Langgam.id - Lembaga Bantuan Hukum (LBH) Padang mengecam tindakan represif yang dilakukan aparat kepolisian kepada masyarakat Nagari Buayan, Lubuk Alung, Kabupaten Padang Pariaman. Tindakan itu merupakan buntut penolakan masyarakat terhadap tambang galian C yang ada di daerah itu.
Tembang galian tersebut dikelola PT Zulia Mentawai Rik yang awalnya berstatus eksplorasi menjadi operasi produksi atas kebijakan Gubernur Sumbar pada 14 Oktober 2020 seluas 3,5 hektar. Namun masyarakat menolak adanya lokasi tambang karena dekat aliran sungai dan tanah garapan.
Beberapa kali aksi penolakan dilakukan masyarakat setempat, hingga menghadang kendaraan keluar dari lingkungan tambang. Masyarakat meminta aktivitas tambang dihentikan.
"Masyarakat meminta aktivitas penggalian dihentikan. Berselang dua hari, aktivitas mobil penggalian kembali beroperasi," kata Direktur LBH Padang, Wendra Rona Putra kepada wartawan, Selasa (20/1/2021).
Dikatakannya, ketika masyarakat melakukan pengadangan kendaraan untuk keluar dari lingkungan tambang terjadi tindakan represif aparat. Sejumlah masyarakat didatangi pihak kepolisian.
"Pada 18 Januari 2021, ada sekitar delapan orang masyarakat di depan area gerbang, tiba-tiba didatangi lima anggota kepolisian. Pihak kepolisian menarik kerah baju masyarakat dan memiting serta mengeluarkan senjata api," jelasnya.
"Juga ada anggota kepolisian yang menembakkan senjata api dua kali ke udara. Kami memandang keberadaan aparat kepolisian tentu harus independen dan profesional," sambungnya.
Menurut Wendra, pihak kepolisian seharusnya tidak hanya melihat masyarakat dalam persepektif perusahaan yang mungkin menghambat produksi. Tapi juga mengakomodir keluhan yang disampaikan oleh masyarakat.
"Oleh karena itu, kami mengecam tindakan represif yang sejauh ini diperlihatkan anggota kepolisian yang berseragam maupun tidak. Terutama terkait soal penggunaan senjata api," tegasnya.
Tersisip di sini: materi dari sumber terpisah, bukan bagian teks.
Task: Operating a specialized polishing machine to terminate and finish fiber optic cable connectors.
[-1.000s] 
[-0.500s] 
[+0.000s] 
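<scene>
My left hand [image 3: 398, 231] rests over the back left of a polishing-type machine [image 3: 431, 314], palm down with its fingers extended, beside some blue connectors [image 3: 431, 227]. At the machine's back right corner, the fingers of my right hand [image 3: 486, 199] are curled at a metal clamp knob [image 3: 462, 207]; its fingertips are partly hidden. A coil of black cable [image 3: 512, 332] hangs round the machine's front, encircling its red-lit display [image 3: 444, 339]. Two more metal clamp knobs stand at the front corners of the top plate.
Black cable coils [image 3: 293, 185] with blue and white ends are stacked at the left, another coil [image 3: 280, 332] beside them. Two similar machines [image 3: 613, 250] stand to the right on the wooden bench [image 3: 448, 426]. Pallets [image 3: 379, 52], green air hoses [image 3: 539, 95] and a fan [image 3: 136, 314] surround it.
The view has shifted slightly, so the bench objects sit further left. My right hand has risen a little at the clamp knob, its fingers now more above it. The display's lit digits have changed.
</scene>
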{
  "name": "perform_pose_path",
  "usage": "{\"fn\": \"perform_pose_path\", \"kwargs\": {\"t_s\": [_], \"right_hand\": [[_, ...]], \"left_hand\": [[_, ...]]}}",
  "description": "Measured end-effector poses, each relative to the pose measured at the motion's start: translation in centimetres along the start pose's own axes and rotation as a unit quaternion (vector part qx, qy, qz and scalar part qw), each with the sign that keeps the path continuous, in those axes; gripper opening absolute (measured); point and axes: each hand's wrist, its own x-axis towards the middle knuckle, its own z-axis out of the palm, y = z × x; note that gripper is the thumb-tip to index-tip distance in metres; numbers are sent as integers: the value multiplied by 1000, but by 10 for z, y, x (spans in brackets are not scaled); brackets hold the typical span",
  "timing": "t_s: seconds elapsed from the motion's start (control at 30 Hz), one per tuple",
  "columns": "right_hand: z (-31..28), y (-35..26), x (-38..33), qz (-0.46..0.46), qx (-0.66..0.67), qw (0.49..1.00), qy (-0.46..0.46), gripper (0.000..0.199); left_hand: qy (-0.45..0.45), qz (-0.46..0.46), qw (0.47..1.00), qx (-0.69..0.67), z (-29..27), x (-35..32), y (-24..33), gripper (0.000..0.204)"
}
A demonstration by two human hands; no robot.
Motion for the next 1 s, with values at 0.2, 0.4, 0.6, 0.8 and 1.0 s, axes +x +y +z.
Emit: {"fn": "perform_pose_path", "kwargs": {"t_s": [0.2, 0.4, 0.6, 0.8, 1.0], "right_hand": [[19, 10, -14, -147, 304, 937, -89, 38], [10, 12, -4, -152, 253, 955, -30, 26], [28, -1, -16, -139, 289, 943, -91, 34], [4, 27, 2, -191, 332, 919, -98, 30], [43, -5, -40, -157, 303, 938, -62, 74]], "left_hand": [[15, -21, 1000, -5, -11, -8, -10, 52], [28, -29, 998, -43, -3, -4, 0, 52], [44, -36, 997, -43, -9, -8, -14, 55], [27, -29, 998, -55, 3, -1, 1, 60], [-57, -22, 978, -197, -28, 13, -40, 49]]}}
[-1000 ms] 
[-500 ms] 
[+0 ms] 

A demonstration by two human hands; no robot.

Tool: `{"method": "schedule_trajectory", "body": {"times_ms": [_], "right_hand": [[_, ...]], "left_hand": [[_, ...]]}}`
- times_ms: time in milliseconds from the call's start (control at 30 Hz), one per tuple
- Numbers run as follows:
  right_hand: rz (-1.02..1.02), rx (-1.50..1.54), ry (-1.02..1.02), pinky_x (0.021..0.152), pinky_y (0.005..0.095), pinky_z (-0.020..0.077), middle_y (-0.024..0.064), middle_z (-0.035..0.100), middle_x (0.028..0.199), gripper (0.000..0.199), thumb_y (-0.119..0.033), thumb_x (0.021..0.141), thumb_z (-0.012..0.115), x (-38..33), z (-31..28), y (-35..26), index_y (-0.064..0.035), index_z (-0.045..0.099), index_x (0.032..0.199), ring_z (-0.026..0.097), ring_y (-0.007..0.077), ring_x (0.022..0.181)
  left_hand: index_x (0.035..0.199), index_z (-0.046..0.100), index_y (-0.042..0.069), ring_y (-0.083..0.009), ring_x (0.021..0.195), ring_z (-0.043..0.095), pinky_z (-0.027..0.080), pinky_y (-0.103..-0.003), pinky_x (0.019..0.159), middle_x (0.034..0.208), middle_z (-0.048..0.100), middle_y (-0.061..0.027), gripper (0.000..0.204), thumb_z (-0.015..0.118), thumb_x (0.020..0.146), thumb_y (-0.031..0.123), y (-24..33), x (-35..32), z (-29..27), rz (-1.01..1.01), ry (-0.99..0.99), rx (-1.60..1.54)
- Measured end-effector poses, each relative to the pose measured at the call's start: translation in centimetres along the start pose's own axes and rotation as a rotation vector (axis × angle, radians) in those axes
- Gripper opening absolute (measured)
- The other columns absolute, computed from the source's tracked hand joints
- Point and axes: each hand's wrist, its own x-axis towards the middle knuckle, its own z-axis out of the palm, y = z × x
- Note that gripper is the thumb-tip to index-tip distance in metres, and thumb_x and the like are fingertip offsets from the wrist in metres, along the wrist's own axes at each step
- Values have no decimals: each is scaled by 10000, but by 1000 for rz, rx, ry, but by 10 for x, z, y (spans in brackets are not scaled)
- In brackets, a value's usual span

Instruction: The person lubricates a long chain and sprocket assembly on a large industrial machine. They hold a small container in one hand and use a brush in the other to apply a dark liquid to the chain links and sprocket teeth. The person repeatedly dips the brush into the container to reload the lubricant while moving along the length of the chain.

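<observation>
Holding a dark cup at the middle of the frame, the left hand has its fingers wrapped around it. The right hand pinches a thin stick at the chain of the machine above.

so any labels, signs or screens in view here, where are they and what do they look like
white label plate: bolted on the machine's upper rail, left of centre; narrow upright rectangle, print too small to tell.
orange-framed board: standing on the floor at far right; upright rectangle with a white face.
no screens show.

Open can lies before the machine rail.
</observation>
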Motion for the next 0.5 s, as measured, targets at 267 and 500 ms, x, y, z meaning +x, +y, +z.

Wendra mengungkapkan, dalam situasi penanganan konflik seperti ini tentu akan memicu situasi yang lebih rumit dan bisa mengarah lebih luas.
"Kita tidak ingin situasi konflik mengarah kepada yang lebih luas, yang tadinya protes masyarakat terhadap perusahaan, sekarang muncul sikap aparat keamanan yang cenderung represif," ujarnya.
Apalagi, kata dia, di tengah isu sekarang bahwa reformasi kepolisian dan harus penanganan lebih humanis. Seharusnya kepolisian memberikan contoh bagaimana tata cara penanganan situasi konflik dan tidak mengutamakan pendekatan represif.
"Terutama penggunaan senjata api. Setelah ini, kami akan membuat laporan pengaduan ke Propam Polda Sumbar, sehubungan dengan dugaan kode etik dan tindak tidak profesional," katanya.
LBH Padang akan melakukan pendalaman terlebih dahulu terkait aparat kepolisian yang melakukan tindakan represif berasal dari kesatuan mana. Namun yang jelas total anggota yang melakukan tindakan represif berjumlah lima orang.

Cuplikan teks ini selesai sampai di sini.